A single number is expected: the count of lines in the records below that contain "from".

---- Records for this exercise

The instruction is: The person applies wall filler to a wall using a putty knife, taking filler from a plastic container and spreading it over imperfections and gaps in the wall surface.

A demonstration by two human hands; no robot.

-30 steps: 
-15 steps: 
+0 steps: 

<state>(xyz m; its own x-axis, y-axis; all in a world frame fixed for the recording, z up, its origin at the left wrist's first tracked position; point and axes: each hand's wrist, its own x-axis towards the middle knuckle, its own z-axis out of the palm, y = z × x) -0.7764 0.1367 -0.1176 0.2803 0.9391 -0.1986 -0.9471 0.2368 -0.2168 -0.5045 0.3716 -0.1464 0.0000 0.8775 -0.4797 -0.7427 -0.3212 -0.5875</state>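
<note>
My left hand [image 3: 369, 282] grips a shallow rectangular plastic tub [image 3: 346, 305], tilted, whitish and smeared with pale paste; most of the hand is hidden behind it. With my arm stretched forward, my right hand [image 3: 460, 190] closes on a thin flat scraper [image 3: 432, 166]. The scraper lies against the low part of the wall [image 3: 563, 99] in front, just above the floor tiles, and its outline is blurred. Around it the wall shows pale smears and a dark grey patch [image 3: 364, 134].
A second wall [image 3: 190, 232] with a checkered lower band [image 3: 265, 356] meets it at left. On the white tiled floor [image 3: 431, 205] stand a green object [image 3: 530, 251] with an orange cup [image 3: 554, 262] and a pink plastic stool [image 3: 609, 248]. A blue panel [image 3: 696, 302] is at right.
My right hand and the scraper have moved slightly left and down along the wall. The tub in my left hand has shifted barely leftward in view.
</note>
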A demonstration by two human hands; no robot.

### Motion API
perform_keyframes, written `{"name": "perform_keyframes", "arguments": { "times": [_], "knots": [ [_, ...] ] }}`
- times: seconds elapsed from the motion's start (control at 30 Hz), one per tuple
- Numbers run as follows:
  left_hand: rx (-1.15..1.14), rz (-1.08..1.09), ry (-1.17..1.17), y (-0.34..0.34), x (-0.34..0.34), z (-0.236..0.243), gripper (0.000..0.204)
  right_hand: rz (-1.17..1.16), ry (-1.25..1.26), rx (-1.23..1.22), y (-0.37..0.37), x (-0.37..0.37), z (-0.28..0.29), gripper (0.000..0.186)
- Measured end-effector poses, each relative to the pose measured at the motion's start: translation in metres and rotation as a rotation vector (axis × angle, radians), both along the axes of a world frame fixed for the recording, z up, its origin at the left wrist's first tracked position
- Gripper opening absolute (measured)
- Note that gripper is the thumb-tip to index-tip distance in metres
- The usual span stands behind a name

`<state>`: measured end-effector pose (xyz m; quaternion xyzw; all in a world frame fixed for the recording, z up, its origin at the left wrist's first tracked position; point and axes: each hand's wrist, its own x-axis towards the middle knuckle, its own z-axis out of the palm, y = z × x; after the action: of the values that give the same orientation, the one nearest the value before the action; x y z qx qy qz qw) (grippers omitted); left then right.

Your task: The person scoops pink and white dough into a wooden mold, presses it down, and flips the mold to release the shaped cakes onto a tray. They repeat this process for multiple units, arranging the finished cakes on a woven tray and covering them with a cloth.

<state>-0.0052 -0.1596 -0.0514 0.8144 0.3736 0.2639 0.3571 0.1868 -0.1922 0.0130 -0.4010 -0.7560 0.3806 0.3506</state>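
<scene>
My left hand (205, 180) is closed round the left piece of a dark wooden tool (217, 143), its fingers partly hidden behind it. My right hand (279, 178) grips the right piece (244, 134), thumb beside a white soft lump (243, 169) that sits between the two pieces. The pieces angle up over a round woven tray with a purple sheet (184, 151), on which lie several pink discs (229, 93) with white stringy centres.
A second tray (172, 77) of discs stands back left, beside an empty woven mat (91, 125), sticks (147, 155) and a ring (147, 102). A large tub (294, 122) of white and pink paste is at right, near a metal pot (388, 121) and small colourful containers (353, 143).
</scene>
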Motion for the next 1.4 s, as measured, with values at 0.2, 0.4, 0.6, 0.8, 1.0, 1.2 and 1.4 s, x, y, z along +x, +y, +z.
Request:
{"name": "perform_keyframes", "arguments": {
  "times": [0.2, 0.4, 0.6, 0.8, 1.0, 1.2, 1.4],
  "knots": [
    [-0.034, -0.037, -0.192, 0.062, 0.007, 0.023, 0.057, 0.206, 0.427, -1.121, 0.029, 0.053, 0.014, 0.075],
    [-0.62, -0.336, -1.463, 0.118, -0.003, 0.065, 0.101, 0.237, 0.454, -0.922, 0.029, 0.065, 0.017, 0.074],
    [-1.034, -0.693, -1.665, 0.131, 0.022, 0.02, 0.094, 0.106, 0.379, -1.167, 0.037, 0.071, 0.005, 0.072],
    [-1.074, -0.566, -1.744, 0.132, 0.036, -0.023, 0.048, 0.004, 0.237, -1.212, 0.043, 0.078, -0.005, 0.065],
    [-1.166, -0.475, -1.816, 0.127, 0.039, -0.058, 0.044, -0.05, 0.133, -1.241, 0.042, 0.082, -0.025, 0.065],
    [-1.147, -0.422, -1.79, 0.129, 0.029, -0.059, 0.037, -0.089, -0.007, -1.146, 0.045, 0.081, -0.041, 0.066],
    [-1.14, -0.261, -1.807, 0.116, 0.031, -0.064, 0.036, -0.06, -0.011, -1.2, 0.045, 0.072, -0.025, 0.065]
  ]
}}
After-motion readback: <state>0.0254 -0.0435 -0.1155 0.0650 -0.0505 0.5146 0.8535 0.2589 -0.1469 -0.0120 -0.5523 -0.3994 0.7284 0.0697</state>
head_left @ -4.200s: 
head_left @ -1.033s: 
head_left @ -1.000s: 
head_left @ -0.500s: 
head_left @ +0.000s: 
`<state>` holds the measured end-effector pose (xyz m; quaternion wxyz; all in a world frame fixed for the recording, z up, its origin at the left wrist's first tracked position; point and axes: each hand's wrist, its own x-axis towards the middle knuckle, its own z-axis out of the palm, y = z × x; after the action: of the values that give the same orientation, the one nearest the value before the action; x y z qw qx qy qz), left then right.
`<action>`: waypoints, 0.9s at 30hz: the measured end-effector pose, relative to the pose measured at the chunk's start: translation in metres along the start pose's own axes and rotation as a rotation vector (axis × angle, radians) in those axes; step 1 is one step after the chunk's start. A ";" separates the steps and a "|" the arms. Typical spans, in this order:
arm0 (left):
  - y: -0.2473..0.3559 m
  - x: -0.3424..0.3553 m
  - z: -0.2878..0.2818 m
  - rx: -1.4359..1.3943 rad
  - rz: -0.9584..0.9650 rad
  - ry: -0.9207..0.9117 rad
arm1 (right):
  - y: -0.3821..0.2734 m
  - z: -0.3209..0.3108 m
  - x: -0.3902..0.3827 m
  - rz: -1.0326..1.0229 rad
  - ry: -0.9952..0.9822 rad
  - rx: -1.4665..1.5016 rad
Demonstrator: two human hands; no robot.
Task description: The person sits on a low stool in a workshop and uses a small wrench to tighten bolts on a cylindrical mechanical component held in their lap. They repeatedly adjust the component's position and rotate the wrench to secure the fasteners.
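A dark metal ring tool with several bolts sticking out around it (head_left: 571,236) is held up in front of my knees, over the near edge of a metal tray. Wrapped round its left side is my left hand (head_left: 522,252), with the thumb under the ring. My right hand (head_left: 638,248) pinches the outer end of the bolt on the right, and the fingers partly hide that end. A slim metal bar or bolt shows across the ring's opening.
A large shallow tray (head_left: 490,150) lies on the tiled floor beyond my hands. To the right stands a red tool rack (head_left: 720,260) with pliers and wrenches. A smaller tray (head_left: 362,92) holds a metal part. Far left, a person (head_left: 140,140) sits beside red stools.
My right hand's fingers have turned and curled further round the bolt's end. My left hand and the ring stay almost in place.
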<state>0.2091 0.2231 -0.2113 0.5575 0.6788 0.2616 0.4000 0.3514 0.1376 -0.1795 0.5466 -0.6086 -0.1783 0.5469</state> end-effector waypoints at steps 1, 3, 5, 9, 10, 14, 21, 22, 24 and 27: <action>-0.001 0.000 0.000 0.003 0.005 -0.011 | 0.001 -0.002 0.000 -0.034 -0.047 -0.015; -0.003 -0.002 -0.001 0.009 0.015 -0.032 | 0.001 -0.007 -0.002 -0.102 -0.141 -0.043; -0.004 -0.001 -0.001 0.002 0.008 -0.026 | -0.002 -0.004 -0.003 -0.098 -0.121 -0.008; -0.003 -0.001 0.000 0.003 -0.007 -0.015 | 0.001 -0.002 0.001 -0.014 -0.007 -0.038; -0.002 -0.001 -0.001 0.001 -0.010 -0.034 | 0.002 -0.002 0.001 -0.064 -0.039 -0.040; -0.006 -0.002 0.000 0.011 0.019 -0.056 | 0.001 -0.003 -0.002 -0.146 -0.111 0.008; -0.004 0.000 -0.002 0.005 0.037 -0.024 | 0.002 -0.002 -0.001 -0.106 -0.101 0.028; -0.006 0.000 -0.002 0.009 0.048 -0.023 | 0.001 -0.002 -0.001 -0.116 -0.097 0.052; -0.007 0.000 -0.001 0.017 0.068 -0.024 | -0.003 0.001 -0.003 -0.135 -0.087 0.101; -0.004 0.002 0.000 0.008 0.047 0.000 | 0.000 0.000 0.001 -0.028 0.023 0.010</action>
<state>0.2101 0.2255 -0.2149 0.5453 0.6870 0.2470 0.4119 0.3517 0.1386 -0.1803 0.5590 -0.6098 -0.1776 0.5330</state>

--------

Finished exercise: 2